Exxon May Face More Heat On Global Warming

Published on: March 29, 2005

by Jeffrey Ball, March 28, 2005


Overruling objections from Exxon Mobil Corp., Securities and Exchange Commission officials said investor activists can ask Exxon shareholders to vote on two resolutions demanding that the oil giant disclose more information about its stance on global warming.


One of the resolutions SEC officials cleared to appear on Exxon’s proxy asks the world’s largest publicly traded oil company in terms of market value to report how it plans to reduce its emissions enough to comply with the Kyoto Protocol at Exxon facilities in countries where the treaty applies.

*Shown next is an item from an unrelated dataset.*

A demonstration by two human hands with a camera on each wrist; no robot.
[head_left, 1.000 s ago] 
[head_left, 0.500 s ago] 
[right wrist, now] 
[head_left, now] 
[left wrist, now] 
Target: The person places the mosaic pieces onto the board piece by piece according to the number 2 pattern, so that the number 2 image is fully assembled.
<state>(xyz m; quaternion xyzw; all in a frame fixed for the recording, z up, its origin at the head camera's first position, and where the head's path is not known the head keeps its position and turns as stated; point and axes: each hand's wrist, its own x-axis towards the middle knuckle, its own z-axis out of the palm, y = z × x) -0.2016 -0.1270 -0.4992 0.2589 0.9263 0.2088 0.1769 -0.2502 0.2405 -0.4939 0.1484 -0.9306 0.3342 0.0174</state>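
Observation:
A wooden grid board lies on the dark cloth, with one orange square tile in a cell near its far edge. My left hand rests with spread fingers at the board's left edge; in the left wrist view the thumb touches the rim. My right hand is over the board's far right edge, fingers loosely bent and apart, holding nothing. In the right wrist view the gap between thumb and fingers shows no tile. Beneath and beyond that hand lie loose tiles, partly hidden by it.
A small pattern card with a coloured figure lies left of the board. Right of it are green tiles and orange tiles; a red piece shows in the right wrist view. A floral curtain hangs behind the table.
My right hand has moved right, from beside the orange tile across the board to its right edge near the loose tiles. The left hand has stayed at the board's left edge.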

The other resolution cleared by SEC staff asks Exxon to disclose the research data behind the company’s “stated position on the science” about global warming.


The SEC staff’s decisions show how prickly an issue global warming is becoming for the oil industry. Earlier this month ChevronTexaco Corp. and several smaller U.S. oil companies that faced similar global-warming-related shareholder resolutions got shareholders to withdraw those measures after the companies agreed to take more action on the environmental issue.


Exxon has emerged as a lightning rod in the global-warming debate. It calls the science behind concerns about man-made global-warming emissions “inconclusive,” though it adds that the effects of those emissions “may prove to be significant.” The company says it is spending big sums on global-warming research and has been working to reduce its emissions.


After a 2003 global-warming-related resolution against Exxon won a surprising 22.2% of shareholder support, the company last year published a report on the environmental issue.


The 2004 document says the company intends “to comply in the most cost-effective manner with whatever regulations and mandates are issued” regarding global warming. In recent weeks Exxon argued to SEC officials that its 2004 report makes unnecessary an additional report on the company’s plans to comply with Kyoto or on the company’s views on global-warming science.


Both resolutions were filed by groups composed mostly of religious orders. The Rev. Michael Crosby, in charge of corporate responsibility for the Province of St. Joseph of the Capuchin Order, the Detroit-based religious group that led the shareholder effort for the Kyoto-related resolution, says the company’s 2004 report was too general.


In letters they issued on the matter this month, SEC lawyers didn’t explain their reasons for denying Exxon’s request to kill the shareholder resolutions. An SEC spokesman declined to elaborate.